The report, sanctioned by the Ministry of Development Planning and a part of the ministry’s initiative to usher in a low-carbon development model, predicts that if Indonesia continues exhausting its natural resources and polluting the environment at the current rate, economic growth will start to gradually decrease beginning in 2019.

This would result from a decrease in the quality of environment, pollution, and scarcity of resources, which would also have a profound impact on mortality rate, leading to 40,000 more annual deaths per year.

The unemployment rate would rise from about 4.1 percent in 2017 to 6.9 percent by 2045, partly due to the health impacts of pollution and environmental degradation, which affects the employability of people of working age.

In addition, there would be a greater pressure on energy needs, leading to increases in price and decreases in productivity.

The cumulative losses of income would be $130 billion over the period 2019-2024, slowing down Indonesia’s annual economic growth to 4.7 percent by 2045, leading to over 1 million more people living in poverty — “a very troubling scenario,” the report says.

“Indonesia is in a position where it can avert further environmental damage by not following the experience of countries such as China, which have polluted and degraded their path out of poverty and into higher income categories,” the report says.

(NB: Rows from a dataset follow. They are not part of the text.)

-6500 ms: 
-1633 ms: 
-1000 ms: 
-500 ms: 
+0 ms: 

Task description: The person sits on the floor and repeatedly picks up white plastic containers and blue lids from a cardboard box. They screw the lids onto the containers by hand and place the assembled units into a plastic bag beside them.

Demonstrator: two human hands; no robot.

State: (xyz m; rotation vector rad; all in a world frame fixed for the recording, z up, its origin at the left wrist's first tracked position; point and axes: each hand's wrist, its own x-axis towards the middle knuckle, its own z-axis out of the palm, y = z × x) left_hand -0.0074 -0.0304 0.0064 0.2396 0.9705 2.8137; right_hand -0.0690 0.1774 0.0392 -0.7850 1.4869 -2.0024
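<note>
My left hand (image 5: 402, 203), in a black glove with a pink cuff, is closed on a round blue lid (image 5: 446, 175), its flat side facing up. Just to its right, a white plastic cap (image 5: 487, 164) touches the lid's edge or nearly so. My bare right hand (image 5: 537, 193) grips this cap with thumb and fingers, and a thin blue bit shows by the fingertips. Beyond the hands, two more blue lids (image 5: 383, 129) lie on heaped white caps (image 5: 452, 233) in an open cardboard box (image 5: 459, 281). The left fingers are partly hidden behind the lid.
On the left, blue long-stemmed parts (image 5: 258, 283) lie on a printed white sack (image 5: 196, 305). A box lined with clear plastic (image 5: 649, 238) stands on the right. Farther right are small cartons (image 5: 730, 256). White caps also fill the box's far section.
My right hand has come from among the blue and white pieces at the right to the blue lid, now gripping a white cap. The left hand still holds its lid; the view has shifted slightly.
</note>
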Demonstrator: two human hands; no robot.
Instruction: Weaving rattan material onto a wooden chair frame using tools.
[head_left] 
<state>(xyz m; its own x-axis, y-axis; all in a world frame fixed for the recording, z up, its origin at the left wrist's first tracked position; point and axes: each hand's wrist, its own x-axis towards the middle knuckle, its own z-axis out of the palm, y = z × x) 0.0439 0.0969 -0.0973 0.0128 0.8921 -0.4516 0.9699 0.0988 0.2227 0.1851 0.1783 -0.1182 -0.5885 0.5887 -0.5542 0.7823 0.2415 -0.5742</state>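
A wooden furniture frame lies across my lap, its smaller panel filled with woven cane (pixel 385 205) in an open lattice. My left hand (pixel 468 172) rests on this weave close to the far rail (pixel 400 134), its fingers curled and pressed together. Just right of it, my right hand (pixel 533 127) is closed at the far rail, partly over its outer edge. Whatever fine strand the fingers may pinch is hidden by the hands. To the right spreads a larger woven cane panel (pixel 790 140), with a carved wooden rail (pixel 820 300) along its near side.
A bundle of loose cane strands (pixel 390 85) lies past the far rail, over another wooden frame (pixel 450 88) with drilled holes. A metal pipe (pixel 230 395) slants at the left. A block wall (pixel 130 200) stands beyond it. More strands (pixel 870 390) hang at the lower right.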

Mari Elka Pangestu, a commissioner of the ministry’s low-carbon development initiative, said the report should serve as a wakeup call for Indonesia to immediately transition away from its current development model and onto a more sustainable path.

“Don’t wait until we become like Beijing or New Delhi,” she said at the launch of the report in Jakarta. “It’s not until they can’t breathe [fresh air] that they start pressuring their governments to change. Let’s be ahead of the curve. Before we can no longer breathe, before we lose our islands, let’s start now.”

A list of benefits that Indonesia could reap if it transitions into a low-carbon economy. Image courtesy of Bappenas.

A different path

The report lays out its argument for how, should Indonesia adopt a low-carbon development model, it will reap benefits that are both immediate and long lasting.

Through 2024, Indonesia will enjoy an economic growth rate of 5.6 percent, which would further grow into 6 percent through 2045.

As a result, over $5.4 trillion will be added to its GDP in 2045. Its income per capita, which is currently lower than the world’s average, will balloon to nearly $17,000 by 2045, placing the country squarely in the group of developed economies.

Some of those predicted gains by 2045 stem from: 15.3 million additional, good-quality jobs, which are greener and better paid; extreme poverty halving to 4.2 percent of the population relative to 2018; about 40,000 lives saved every year from reduced air and water pollution; and the preservation of nearly 160,000 square kilometers (61,776 square miles) of forests that would otherwise have been cut down — an area larger than England.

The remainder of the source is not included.